Inquiry is made concerning the ethical propriety of employment of lawyers admitted to practice in other jurisdictions but not admitted to practice in Tennessee.
The issue to be addressed arises from the increasing tendency of lawyers to move about the country and the increasing specialization of the bar. Tennessee lawyers and law firms are, with increased frequency, employing lawyers to work in their offices in Tennessee who have not been admitted in Tennessee. These lawyers may promptly apply for admission, but because of the delays inherent in the admissions process, there may be a period of months between the date of their employment and the date of their actual admission.
Inquiry is made concerning specific circumstances, to-wit:
Tennessee Supreme Court Rule 7, Section 1.01, provides:
“License Required. No person shall engage in the 'practice of law' or the 'law business' in Tennessee, except pursuant to the authority of this Court, as evidenced by a license issued in accordance with this Rule, or in accordance with the provisions of this Rule governing special or limited practice.”
For the limited purpose of this Ethics Opinion only, the practice of law within the jurisdiction of Tennessee by lawyers admitted to practice in other jurisdictions constitutes the unauthorized practice of law, except: (1) When permitted to appear pro hac vice; and (2) when making limited appearances before Federal courts or agencies.
Disciplinary Rule 3-101 of the Code of Professional Responsibility embodied in Tennessee Supreme Court Rule 8, and Rule 5.5(b) of the Tennessee Rules of Professional Conduct which become effective March 1, 2003, prohibit a lawyer from aiding a nonlawyer in the unauthorized practice of law, however.

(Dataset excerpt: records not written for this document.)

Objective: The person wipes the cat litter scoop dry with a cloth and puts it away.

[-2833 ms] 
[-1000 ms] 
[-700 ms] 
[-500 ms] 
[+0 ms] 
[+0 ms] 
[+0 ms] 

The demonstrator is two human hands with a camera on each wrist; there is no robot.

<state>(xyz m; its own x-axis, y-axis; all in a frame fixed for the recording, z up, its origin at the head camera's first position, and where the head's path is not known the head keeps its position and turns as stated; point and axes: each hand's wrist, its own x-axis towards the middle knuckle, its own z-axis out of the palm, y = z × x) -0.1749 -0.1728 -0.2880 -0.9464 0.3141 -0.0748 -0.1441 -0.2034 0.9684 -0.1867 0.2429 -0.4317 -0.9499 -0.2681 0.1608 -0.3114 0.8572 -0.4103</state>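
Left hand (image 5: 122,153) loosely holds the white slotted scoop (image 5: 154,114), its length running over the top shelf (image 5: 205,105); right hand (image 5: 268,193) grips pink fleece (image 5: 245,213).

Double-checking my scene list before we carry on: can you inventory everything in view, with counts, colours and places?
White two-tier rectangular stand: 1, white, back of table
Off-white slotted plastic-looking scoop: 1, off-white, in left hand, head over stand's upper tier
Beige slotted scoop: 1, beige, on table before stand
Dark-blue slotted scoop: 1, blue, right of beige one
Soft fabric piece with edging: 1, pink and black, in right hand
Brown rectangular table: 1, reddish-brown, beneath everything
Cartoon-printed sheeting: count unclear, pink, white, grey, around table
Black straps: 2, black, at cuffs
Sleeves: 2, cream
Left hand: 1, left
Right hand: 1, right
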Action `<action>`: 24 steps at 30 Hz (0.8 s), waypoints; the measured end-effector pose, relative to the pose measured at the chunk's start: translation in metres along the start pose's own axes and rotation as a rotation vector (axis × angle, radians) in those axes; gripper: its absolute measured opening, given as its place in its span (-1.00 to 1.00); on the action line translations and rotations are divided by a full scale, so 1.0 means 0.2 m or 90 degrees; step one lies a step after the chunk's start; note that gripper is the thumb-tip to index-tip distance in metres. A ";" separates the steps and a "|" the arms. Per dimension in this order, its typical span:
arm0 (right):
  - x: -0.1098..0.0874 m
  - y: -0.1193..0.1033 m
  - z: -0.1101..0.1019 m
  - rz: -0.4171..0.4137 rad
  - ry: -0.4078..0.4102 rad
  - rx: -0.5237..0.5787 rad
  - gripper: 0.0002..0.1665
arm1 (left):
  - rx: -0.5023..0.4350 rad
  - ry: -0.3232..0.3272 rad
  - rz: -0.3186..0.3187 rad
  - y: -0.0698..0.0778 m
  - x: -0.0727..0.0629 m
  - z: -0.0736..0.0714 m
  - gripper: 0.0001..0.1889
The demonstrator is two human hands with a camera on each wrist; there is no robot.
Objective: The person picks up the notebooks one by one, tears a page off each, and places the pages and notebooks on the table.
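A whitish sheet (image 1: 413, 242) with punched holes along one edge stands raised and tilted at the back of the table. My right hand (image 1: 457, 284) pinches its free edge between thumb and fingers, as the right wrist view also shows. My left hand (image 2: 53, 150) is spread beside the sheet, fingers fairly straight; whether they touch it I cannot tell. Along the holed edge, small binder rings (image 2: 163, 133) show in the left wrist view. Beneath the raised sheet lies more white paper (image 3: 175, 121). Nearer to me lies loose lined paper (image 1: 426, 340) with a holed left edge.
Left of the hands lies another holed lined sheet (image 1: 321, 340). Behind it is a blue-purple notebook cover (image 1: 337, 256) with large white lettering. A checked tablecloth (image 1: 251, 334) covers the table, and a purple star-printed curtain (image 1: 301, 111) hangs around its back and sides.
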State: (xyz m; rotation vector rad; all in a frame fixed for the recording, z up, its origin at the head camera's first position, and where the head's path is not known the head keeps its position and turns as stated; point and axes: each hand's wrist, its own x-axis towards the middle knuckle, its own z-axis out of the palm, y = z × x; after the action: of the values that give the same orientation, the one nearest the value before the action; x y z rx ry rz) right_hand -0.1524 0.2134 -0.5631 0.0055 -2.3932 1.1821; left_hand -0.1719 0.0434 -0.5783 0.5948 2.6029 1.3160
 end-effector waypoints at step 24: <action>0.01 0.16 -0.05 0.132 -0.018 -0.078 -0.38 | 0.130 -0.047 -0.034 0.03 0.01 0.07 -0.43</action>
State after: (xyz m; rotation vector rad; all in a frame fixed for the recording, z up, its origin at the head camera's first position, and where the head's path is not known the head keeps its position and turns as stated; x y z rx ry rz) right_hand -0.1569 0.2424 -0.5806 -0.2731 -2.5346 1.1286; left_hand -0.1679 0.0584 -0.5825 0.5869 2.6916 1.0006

During the interim that the foreign lawyer has an active application pending and under consideration for admission to practice in Tennessee, the specific inquires herein are answered as follows:
As to the “law business,” lawyers unlicensed in Tennessee but who have applied for admission pursuant to Supreme Court rules are permitted to perform other services outside of Court or administrative appearances as set forth above which require the interpretation of Tennessee law or which otherwise constitute the conducting of a law business or the practice of law in Tennessee, including, but not limited to, activities such as the counseling of clients regarding Tennessee law, or the drafting of wills, contracts or other legal documents, as long as such services are conducted under the supervision of a Tennessee licensed lawyer within a Tennessee law firm or Tennessee lawyer employer. The Tennessee law firm or Tennessee lawyer shall be responsible for the ethical and professional obligations associated with the work and/or services undertaken by the unlicensed attorney-employee. This supervision and obligation shall remain in full force and effect from the time of employment through the date that the unlicensed lawyer is admitted to the Tennessee bar and granted a license according to the rules of the Tennessee Supreme Court.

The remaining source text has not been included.